Source [Marianne] : Agriculteurs sous pression, salariés licenciés, journalistes menacés… En Bretagne, ils sont nombreux à faire les frais de leur opposition aux règles du système agroalimentaire et industriel promues par les coopératives. Pour « Marianne », des connaisseurs du secteur n'hésitent pas à évoquer un modèle impitoyable et violent.

Du côté de l'agriculture bretonne, on ne refuse pas impunément de jouer le jeu selon les règles de l'agroalimentaire. C'est ce dont témoignent les paysans ou les salariés qui s'en affranchissent, ainsi que des journalistes s'intéressant de près au dossier. Tentatives d'intimidation, voire de sabotage : les exemples s'accumulent, peignant un tableau accablant. « On m’a fait comprendre que je dérangeais », nous confie ainsi Gilles Lanio, féru d’agriculture et ancien président de l’Union nationale de l’apiculture française (UNAF) et du Syndicat des apiculteurs du Morbihan. Il fait partie de ces éleveurs ou cultivateurs bretons qui ont osé s’opposer à certaines pratiques agro-industrielles en vigueur dans la région. À commencer par l’épandage de produits phytosanitaires décidé par une importante coopérative, et dont l'effet sur ses ruches était dévastateur : « Il n’y avait pas une odeur dans l’air, mais les insectes payaient cash. Dans mes deux ruches, les abeilles se tortillaient par terre et mourraient. J’ai pris des photos, et cela avait fait scandale. »
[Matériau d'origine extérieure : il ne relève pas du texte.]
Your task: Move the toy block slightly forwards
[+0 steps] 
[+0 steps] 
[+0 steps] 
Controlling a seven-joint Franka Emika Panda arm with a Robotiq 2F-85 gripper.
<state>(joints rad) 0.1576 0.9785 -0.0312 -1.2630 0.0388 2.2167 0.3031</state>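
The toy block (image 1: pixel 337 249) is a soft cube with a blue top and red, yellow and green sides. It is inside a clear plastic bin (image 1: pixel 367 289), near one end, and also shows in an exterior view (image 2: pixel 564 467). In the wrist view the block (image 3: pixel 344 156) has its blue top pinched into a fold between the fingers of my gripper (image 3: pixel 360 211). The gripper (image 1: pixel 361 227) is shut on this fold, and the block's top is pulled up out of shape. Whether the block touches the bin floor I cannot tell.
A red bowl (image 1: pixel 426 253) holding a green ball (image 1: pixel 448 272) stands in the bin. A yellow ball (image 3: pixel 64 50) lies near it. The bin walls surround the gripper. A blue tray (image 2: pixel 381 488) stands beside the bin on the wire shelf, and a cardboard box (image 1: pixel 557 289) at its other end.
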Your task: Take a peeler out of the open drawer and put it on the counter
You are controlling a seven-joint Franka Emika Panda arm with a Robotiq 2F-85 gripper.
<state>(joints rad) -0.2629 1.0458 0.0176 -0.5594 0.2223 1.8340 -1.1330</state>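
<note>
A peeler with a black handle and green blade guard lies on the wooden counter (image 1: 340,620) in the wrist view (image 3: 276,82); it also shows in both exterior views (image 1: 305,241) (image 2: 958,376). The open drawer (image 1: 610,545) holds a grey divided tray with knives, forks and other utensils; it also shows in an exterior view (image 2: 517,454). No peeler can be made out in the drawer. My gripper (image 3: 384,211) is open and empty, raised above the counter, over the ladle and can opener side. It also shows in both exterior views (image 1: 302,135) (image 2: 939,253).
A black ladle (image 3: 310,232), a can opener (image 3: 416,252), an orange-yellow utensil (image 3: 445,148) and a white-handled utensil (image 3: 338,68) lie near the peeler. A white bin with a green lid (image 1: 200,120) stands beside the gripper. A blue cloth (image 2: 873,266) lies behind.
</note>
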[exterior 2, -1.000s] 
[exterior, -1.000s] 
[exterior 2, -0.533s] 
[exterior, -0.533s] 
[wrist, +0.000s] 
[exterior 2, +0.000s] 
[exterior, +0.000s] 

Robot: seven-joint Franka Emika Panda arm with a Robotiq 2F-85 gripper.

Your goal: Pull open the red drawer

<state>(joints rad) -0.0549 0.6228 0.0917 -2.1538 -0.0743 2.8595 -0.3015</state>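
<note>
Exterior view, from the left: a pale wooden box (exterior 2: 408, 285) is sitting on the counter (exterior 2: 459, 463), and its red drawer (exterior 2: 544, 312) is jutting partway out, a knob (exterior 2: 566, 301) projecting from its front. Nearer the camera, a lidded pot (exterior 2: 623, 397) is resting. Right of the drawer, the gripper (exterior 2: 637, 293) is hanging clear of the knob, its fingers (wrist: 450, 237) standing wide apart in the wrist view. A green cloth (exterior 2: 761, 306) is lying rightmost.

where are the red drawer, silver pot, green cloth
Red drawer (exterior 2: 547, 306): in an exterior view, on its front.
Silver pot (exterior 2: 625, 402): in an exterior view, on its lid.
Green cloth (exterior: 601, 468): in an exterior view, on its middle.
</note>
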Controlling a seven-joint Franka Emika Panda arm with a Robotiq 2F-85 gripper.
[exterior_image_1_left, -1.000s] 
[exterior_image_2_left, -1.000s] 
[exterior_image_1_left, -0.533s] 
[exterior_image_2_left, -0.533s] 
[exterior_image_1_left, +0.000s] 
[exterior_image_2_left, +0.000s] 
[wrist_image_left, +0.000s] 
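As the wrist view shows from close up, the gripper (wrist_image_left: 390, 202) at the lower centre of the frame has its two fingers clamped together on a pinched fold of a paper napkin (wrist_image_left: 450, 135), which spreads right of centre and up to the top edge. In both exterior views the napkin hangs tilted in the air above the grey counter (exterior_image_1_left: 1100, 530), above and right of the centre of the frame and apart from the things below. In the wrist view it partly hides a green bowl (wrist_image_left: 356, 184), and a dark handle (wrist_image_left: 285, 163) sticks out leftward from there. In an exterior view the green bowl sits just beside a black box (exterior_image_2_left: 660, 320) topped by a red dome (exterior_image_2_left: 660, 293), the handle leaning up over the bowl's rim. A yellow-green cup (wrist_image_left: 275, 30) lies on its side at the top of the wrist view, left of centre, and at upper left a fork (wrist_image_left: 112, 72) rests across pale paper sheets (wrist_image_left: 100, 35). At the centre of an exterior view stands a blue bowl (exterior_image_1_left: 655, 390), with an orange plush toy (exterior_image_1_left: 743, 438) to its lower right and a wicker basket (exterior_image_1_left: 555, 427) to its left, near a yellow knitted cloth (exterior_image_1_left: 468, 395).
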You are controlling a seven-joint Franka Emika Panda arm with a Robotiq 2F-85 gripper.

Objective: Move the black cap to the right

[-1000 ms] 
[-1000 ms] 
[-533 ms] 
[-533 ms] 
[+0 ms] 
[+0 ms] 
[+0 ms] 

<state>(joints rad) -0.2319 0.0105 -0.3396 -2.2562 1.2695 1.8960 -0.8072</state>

L’utilisation de ces pesticides est très réglementée, du fait de leurs risques à la fois pour l’humain et pour l’environnement. Depuis 2020, ces produits ne peuvent plus être pulvérisés près des habitations, le gouvernement ayant fixé les distances minimales d’épandage à 5 et 10 mètres, selon les types de cultures. Signe que le sujet inquiète les autorités, le Conseil d’État, en décembre 2022, a exigé une distance de sécurité plus importante entre les habitations et les zones d’épandage des pesticides les plus toxiques.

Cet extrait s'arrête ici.